# Assignment:
Copy, from the entries below, each line where the word "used" can be found.

[Dataset items]
————

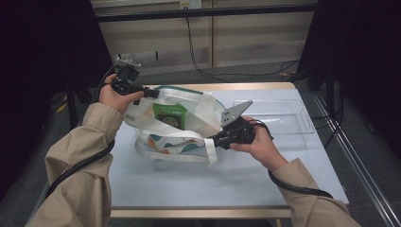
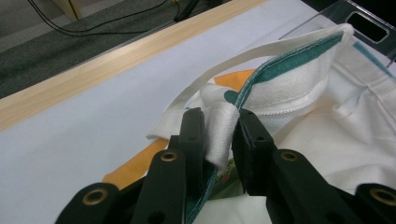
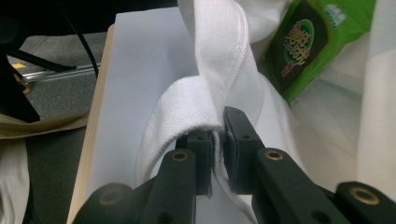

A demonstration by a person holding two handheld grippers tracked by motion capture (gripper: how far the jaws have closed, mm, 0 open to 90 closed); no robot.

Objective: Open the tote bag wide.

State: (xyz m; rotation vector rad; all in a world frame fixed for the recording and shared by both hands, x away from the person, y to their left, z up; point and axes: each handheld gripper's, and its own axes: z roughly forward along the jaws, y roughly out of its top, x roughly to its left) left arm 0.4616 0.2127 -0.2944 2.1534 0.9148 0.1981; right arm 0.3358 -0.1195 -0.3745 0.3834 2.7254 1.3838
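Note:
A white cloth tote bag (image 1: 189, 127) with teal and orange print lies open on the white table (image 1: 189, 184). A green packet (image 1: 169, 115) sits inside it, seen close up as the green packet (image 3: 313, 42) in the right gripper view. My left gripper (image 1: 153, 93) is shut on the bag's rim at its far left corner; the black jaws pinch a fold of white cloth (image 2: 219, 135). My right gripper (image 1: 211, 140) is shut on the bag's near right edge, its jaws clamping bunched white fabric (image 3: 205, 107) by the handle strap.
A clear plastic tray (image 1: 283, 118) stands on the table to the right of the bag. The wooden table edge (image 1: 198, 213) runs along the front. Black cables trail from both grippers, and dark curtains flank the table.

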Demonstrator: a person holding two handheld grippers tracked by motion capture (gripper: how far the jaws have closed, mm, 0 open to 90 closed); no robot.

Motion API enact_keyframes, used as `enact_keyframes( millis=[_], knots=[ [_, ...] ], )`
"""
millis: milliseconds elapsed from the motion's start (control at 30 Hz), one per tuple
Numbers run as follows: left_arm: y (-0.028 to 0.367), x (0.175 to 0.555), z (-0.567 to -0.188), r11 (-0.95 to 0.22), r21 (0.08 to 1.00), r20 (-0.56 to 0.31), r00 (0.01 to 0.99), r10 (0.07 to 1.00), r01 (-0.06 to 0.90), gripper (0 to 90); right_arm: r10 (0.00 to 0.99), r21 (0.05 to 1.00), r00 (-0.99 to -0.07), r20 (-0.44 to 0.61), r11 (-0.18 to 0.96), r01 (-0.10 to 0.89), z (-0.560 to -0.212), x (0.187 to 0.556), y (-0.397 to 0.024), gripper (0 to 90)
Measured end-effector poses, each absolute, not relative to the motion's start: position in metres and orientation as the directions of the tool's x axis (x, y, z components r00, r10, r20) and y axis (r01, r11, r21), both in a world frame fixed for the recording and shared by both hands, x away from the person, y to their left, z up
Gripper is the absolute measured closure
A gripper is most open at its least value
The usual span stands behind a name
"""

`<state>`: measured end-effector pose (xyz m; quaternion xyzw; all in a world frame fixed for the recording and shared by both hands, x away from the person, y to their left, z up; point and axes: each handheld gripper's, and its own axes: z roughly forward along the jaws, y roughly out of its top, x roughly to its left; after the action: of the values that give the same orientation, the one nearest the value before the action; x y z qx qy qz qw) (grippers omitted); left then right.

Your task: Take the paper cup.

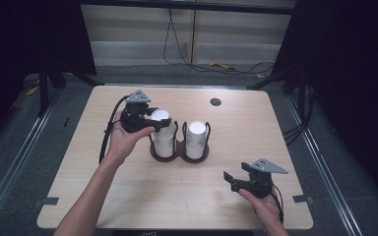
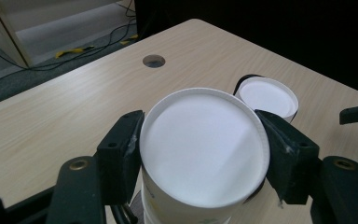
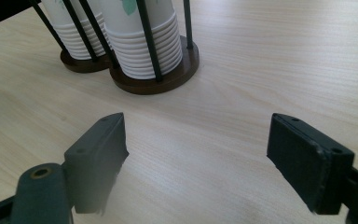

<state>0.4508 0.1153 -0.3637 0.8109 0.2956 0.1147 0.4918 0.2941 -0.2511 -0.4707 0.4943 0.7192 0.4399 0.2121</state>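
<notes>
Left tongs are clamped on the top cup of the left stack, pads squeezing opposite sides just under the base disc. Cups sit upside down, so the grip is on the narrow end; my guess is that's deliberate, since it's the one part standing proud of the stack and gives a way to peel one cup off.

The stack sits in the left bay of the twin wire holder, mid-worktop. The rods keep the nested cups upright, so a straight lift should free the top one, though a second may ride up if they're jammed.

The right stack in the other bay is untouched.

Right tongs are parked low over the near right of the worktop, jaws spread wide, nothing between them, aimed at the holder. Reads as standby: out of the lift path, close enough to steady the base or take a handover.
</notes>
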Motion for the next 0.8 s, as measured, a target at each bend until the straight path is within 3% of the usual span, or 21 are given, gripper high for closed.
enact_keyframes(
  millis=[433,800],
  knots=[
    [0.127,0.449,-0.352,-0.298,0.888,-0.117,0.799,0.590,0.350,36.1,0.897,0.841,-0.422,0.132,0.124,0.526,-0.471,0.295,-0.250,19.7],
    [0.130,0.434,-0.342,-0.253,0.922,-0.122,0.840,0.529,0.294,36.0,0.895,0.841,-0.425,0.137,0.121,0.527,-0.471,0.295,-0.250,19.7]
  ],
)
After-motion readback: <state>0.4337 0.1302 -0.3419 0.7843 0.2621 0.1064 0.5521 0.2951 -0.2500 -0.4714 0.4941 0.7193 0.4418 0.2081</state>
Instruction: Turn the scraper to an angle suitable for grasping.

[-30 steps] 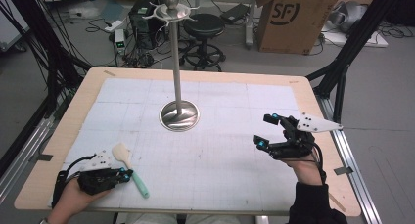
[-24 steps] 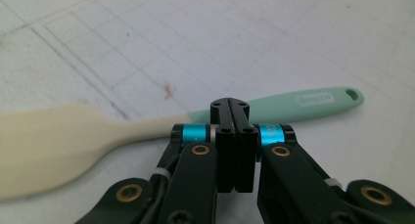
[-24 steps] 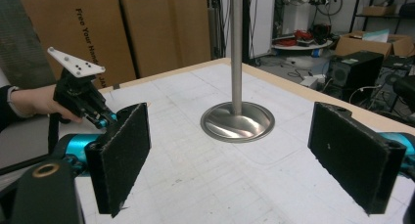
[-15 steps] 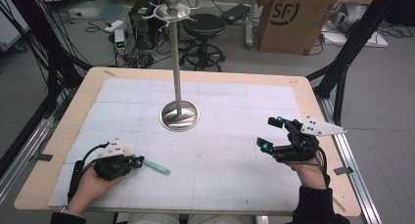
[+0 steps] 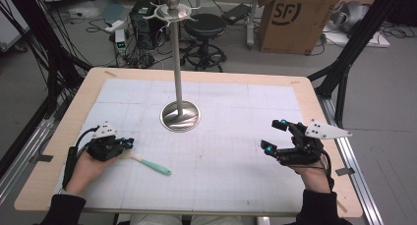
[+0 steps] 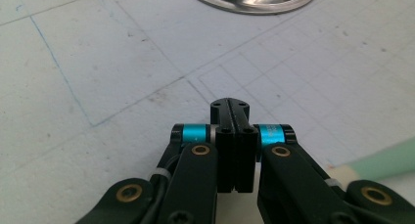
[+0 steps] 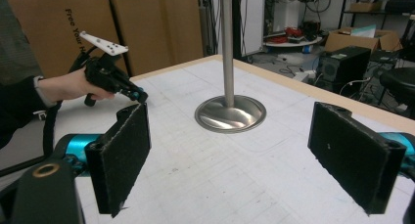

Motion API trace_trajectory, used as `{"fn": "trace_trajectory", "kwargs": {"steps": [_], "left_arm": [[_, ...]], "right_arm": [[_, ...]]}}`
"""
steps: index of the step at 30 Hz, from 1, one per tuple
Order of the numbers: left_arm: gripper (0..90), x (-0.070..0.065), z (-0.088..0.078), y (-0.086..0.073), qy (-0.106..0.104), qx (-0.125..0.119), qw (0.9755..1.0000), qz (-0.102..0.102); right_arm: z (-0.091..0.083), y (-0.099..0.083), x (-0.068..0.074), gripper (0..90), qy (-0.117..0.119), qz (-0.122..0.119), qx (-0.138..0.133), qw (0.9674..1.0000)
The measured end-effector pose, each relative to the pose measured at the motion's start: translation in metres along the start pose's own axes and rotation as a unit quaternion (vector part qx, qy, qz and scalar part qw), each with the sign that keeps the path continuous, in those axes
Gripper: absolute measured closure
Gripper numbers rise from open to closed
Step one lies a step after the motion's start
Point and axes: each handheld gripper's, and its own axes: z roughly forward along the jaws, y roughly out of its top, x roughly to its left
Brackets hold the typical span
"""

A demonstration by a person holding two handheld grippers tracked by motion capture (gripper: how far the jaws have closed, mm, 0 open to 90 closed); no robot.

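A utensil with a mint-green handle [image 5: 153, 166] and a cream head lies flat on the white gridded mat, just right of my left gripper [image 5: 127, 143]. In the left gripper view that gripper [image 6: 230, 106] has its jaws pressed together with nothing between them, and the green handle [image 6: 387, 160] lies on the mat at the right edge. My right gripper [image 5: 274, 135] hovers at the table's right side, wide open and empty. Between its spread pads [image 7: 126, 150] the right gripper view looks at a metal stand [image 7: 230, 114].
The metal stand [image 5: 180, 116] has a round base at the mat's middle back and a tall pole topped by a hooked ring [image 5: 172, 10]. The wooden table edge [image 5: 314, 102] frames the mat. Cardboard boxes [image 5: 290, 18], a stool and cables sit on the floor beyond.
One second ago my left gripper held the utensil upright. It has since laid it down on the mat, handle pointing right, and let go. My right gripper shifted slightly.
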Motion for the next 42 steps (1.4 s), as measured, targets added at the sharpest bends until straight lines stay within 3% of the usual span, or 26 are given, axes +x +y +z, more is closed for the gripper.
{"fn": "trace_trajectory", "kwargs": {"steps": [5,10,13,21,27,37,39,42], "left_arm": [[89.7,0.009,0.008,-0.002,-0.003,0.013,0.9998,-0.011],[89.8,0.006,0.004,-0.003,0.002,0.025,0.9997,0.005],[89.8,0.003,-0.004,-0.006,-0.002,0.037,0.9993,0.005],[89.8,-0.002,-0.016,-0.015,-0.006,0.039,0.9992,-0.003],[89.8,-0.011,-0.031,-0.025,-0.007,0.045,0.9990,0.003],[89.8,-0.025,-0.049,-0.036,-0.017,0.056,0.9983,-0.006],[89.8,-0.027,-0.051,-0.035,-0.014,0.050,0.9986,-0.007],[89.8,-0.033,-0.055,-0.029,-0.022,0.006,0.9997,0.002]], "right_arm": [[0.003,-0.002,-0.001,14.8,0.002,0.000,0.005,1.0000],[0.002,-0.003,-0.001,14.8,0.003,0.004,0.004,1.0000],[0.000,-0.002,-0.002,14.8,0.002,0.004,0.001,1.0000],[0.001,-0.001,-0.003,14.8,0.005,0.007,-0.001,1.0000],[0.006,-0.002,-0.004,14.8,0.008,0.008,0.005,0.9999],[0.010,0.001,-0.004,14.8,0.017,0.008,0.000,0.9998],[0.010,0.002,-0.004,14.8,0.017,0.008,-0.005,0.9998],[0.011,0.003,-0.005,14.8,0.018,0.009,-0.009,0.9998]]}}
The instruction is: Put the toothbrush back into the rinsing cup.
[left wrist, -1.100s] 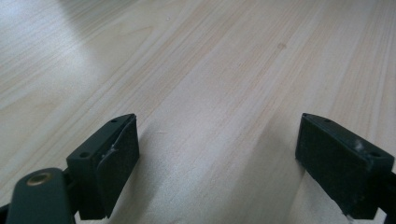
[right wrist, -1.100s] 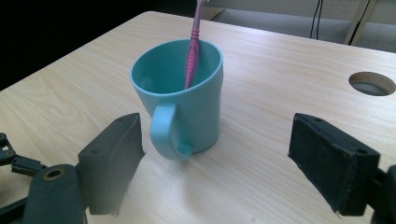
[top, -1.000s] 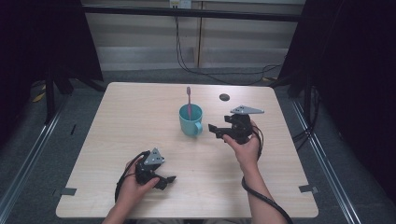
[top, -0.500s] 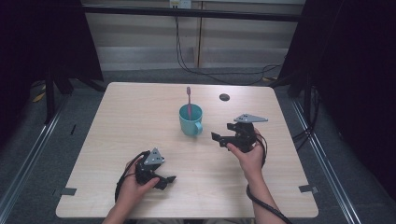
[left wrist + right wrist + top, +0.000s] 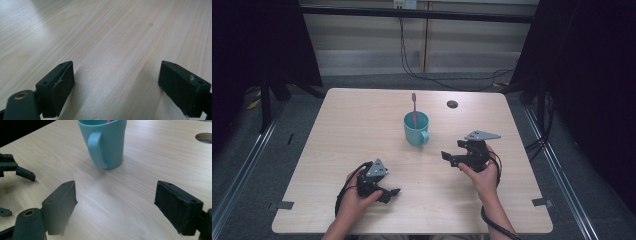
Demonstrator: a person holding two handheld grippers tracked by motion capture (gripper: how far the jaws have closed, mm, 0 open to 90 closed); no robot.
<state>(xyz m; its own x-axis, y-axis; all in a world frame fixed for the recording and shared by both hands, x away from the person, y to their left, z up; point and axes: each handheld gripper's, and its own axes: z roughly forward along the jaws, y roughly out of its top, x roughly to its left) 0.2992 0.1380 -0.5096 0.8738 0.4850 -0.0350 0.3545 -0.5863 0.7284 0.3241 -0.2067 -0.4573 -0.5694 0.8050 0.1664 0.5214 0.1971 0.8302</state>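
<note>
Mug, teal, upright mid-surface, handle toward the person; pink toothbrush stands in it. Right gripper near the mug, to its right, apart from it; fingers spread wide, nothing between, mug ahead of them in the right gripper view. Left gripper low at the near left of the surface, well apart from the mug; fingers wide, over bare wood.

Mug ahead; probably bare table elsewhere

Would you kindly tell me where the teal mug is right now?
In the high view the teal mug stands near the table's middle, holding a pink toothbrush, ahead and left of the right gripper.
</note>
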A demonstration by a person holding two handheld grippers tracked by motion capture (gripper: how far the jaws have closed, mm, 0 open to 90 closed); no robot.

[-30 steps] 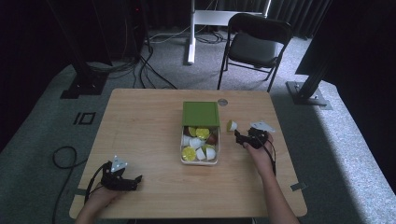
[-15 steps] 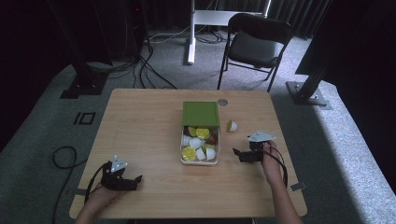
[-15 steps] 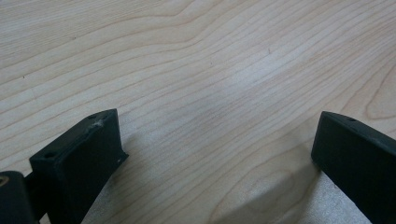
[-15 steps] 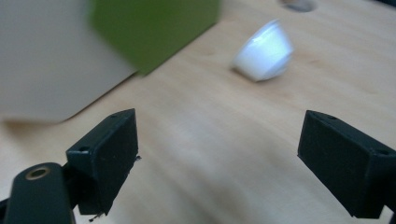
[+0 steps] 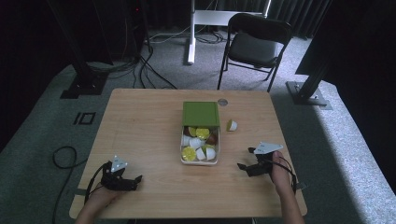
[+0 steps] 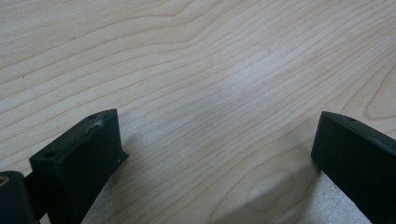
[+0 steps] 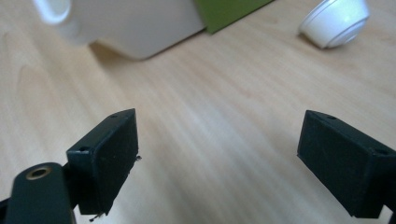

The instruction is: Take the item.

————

# Reply:
Motion API enact_keyframes, used as `enact_keyframes( millis=[_], knots=[ [_, ...] ], )`
Motion API trace_trajectory, used as `{"fn": "trace_trajectory", "kwargs": {"steps": [_], "left_arm": [[_, ...]], "right_arm": [[_, ...]]}}`

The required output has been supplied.